Argument #3: Oliver "sneaks in" (a sign of poor judgment) the short window standard that says during the open window (blood in the water for the sharks of the Twitter Outrage Machine) we have a license to be as mean as possible. Why? Because soon the window will close; however, after the window closes, the damage exacted upon the victim remains.
In any event, Oliver snuck in another shaming standard: a window for mockery that closes relatively quickly.
“That is the difficult thing here,” he continued. “When joining in a pile-on, there’s a lot to take into account. When millions of people all feel the need to weigh in and do it potentially for years, the punishment can be vastly disproportionate to the offense.
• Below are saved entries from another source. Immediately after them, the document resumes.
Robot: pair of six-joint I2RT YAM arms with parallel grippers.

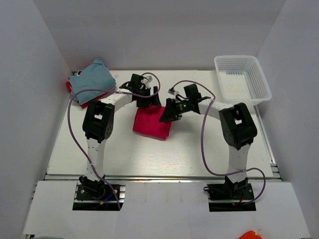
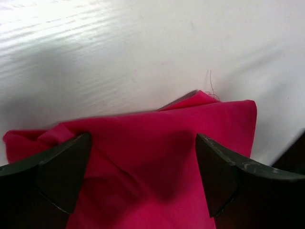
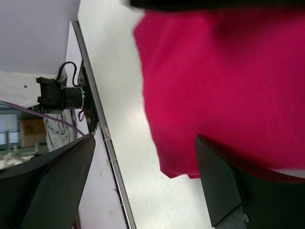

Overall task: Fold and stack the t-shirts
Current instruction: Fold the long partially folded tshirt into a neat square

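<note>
The left pincer (image 1: 149,102) and right pincer (image 1: 165,115) both gape wide, holding nothing, at the far edge of the folded pink shirt (image 1: 152,125) lying mid tabletop (image 1: 199,149), probably poised to carry it onto the blue-grey shirt (image 1: 93,79) far left.

On my overhead feed, a white plastic mesh basket (image 1: 234,58) sits upright at the far right corner of the pale, faintly grained tabletop (image 1: 149,154). Plain white walls (image 1: 30,74) enclose it. A small orange object (image 1: 250,235) pokes in at the bottom edge.
</note>
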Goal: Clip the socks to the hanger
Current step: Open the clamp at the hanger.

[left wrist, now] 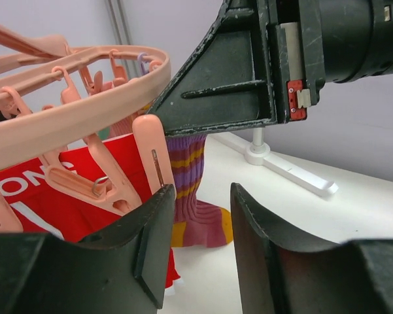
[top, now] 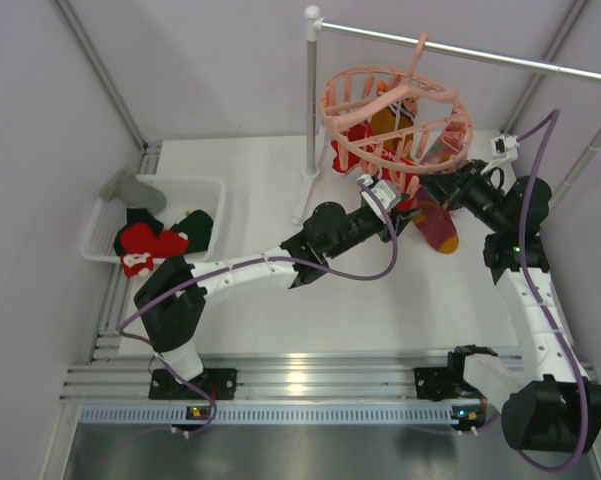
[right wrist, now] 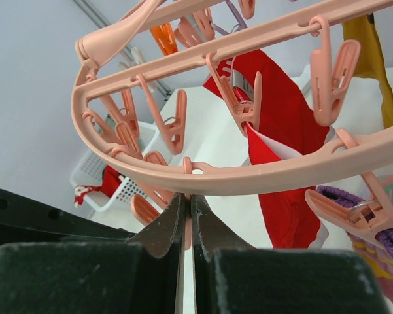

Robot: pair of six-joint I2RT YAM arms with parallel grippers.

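At the far left we see a white mesh basket [top: 212, 188] on the table, holding a grey sock [top: 140, 190], a red sock with white marks [top: 143, 247] and a dark green sock [top: 196, 222]. Moving right, the left gripper [left wrist: 203, 242] is raised to the near edge of the round salmon-pink plastic hanger [top: 395, 110], its jaws apart, with one pink clip [left wrist: 150, 154] just above its left finger. The hanger hooks over a grey metal rail [top: 480, 50], above the back of the table. A red sock [right wrist: 281, 124] hangs clipped inside the ring, and a mustard and maroon striped sock [top: 438, 228] hangs below the near edge. Further right, the right gripper [right wrist: 186, 222] has its jaws pressed together on a dangling clip under the ring
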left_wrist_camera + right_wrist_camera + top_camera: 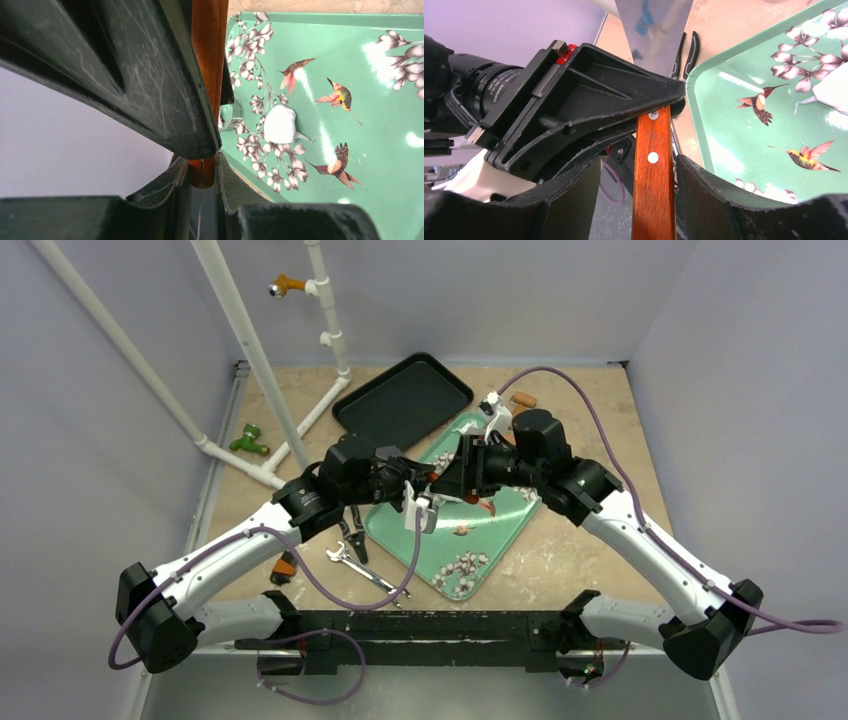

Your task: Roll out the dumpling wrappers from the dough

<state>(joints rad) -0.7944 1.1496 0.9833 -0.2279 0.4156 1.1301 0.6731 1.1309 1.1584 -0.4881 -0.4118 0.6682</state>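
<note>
Above the left rim of the green tray point(500, 530), the two arms are meeting over a wooden-handled scraper point(653, 195), so the step in hand looks like a tool handover rather than any work on the dough. The left end effector point(202, 171) is pinching the handle narrowly at the blade end, with the steel blade running on past it. The right end effector point(642, 167) is standing astride the riveted part of the handle with its jaws apart. A gap is showing on one side, so it is not clamping. Which way the scraper is passing, I cannot tell.

The dumpling wrapper point(280, 125) is lying on the tray as a small white roundish piece among the blossom prints. It is just beside a shiny metal ring point(231, 117) that is partly hidden by a finger, and neither end effector is touching it.

The next move calls for one firm hold before the other side lets go. The handle is smooth and the blade is hanging out beyond the grip, so a loose squeeze could let it swing or drop onto the tabletop point(590, 540).

As for writing, small white lettering is showing on the black barrel of the left wrist point(499, 85), but it is too fine to read. The tray is carrying only hummingbirds and blossoms, no words.
</note>
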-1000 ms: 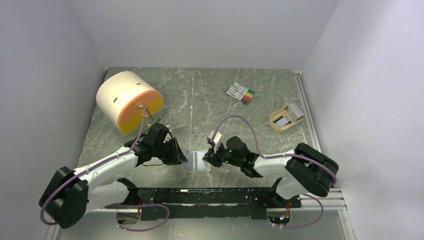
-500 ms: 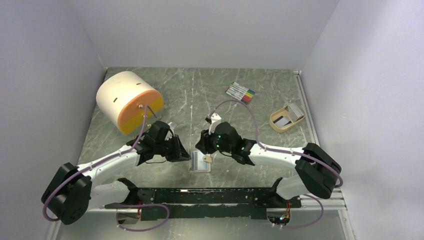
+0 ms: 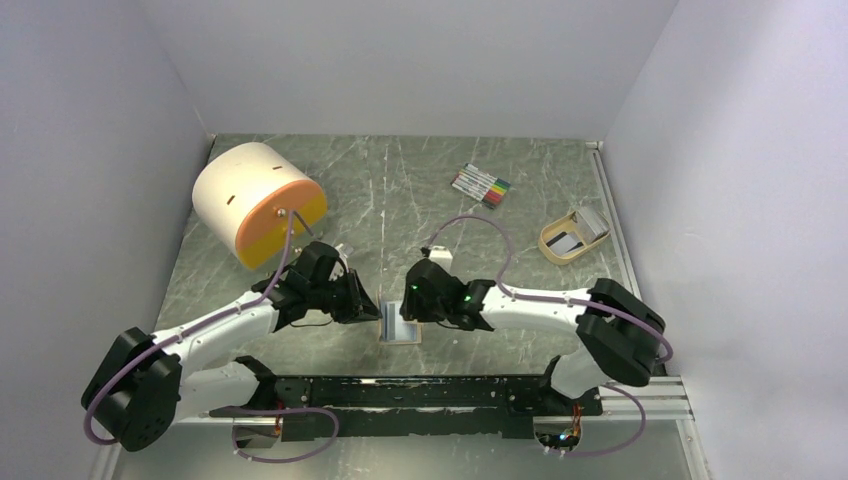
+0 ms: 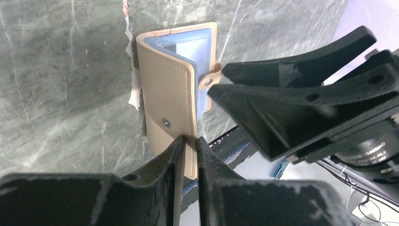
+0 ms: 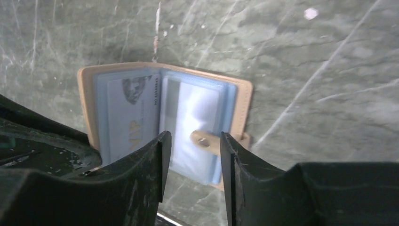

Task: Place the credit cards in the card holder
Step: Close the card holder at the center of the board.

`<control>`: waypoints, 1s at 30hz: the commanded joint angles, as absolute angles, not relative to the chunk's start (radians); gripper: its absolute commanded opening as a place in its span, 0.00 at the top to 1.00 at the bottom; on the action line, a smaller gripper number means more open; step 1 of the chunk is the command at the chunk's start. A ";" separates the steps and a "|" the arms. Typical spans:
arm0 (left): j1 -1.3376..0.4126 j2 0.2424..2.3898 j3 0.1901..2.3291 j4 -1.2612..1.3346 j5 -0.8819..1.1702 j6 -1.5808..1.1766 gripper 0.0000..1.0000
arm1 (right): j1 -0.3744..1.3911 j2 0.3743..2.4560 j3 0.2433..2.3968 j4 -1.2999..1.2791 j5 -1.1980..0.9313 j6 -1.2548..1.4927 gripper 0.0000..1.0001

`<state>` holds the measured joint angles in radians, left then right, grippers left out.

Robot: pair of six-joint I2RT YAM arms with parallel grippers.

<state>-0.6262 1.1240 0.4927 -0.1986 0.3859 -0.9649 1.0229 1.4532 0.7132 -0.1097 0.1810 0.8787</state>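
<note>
The tan card holder (image 3: 398,326) lies near the table's front edge, half folded. My left gripper (image 4: 189,140) is shut on its front cover (image 4: 167,106) and holds that flap upright. The right wrist view shows it open, with pale blue sleeves (image 5: 197,117) and one whitish card (image 5: 129,115) in the left sleeve. My right gripper (image 5: 190,143) is open, its jaws either side of the snap tab (image 5: 204,141), just above the holder. More cards (image 3: 567,243) lie in the tan tray (image 3: 559,256) at the right.
A cream and orange drum (image 3: 257,202) lies at the back left. A bundle of coloured marker pens (image 3: 481,186) lies at the back centre. The black rail (image 3: 420,392) runs along the near edge.
My right gripper has swung left and forward over the card holder. The left gripper has raised the cover, so the holder looks narrower from above.
</note>
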 commanded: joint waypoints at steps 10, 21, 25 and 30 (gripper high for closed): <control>-0.632 1.089 0.487 -0.189 0.373 -0.958 0.81 | 1.131 1.670 0.986 -0.486 0.403 1.071 0.45; -0.634 1.094 0.485 -0.189 0.371 -0.949 0.81 | 1.140 1.705 1.052 -0.580 0.489 1.036 0.52; -0.634 1.098 0.490 -0.195 0.371 -0.944 0.81 | 1.139 1.698 1.047 -0.606 0.511 1.037 0.54; -0.633 1.087 0.489 -0.202 0.362 -0.945 0.81 | 1.142 1.662 1.019 -0.525 0.461 1.007 0.57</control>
<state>-0.6266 1.1046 0.4900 -0.1993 0.3847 -0.9569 1.1347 1.7004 1.0332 -0.5568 0.4564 1.0218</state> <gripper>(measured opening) 0.194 0.438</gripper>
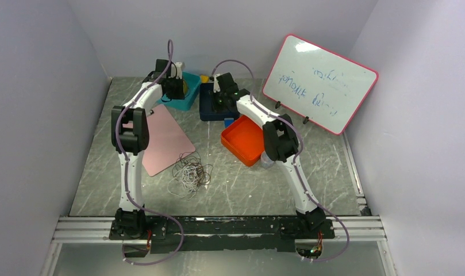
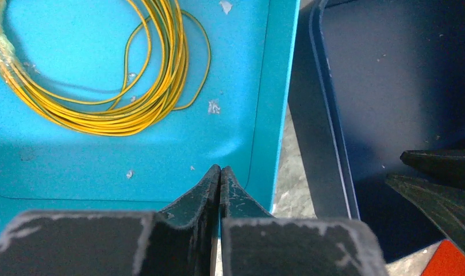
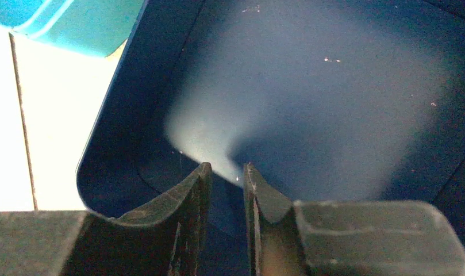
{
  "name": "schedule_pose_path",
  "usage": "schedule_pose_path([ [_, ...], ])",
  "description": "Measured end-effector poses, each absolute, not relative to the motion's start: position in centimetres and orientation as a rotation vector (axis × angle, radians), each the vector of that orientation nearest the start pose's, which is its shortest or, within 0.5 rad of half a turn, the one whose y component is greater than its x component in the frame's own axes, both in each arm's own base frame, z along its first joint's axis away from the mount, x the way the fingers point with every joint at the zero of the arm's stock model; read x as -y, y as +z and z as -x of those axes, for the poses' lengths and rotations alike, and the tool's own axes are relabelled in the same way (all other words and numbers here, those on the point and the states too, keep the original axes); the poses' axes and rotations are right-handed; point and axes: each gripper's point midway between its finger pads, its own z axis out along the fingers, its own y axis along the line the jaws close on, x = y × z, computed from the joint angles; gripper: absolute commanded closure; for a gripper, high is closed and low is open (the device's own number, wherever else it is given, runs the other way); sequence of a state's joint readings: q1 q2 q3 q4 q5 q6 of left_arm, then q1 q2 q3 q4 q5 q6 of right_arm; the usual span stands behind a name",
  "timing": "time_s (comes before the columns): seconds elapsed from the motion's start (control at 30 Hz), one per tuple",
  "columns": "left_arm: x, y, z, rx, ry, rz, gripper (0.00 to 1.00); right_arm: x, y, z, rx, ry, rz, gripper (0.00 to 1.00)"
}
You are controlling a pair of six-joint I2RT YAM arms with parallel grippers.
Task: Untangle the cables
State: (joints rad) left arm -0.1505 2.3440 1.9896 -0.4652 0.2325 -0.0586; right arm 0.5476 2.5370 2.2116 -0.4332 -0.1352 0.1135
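Observation:
The cables (image 1: 189, 172) lie as one tangled bunch of thin white and dark brown-red loops on the table, near the front corner of a pink mat (image 1: 164, 138). Neither gripper is near them. My left gripper (image 1: 175, 95) hangs over the teal bin (image 1: 187, 103) at the back; in the left wrist view it (image 2: 220, 170) is shut and empty above the bin's near right corner. My right gripper (image 1: 221, 103) is over the dark blue bin (image 1: 207, 112); in the right wrist view it (image 3: 227, 169) is open a narrow gap and empty. The cables do not show in either wrist view.
A coil of yellow wire (image 2: 132, 75) lies in the teal bin (image 2: 264, 86). The dark blue bin (image 2: 402, 86) stands right beside it, and an orange tray (image 1: 244, 141) lies in front of that. A whiteboard (image 1: 319, 83) leans at the back right. Walls enclose the table.

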Motion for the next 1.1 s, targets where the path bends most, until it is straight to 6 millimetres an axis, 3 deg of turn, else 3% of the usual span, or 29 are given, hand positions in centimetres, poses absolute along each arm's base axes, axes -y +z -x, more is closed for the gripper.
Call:
schedule_pose_path([
  [0.3,13.7,5.3,-56.9,-2.415,-0.360,-0.286,0.93,-36.0,2.5,-51.2,-2.348,0.527,0.626,0.70],
  [0.47,14.4,4.7,-55.1,-2.434,-0.360,-0.331,0.93,-36.0,2.6,-50.0,-2.368,0.552,0.645,0.70],
  [0.77,14.1,3.6,-49.6,-2.516,-0.370,-0.342,0.93,-35.7,3.4,-47.3,-2.400,0.589,0.674,0.71],
  [0.97,16.6,2.7,-45.5,-2.566,-0.404,-0.390,0.93,-36.2,4.2,-45.1,-2.405,0.628,0.691,0.70],
  [1.1,18.2,1.9,-43.2,-2.594,-0.429,-0.413,0.93,-36.9,4.0,-42.6,-2.412,0.642,0.722,0.70],
])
And perhaps the best example of this is Monica Lewinsky.”
The host admitted that he participated in Lewinsky jokes that he now regrets. Then he resurfaced a series of old Jay Leno jokes about the sex scandal.
“Those jokes have not dated well in any sense of the word,” Oliver said. “And they’re pretty rough, especially coming from a guy who just this week complained about late-night TV, saying he’d ‘like to see a bit of civility come back.’”
At that point, the segment took a turn.
In the middle of a monologue acknowledging that he had engaged in unjustified shaming in the past and arguing that we all ought to do better now, Oliver proceeded to shame Jay Leno for hypocrisy.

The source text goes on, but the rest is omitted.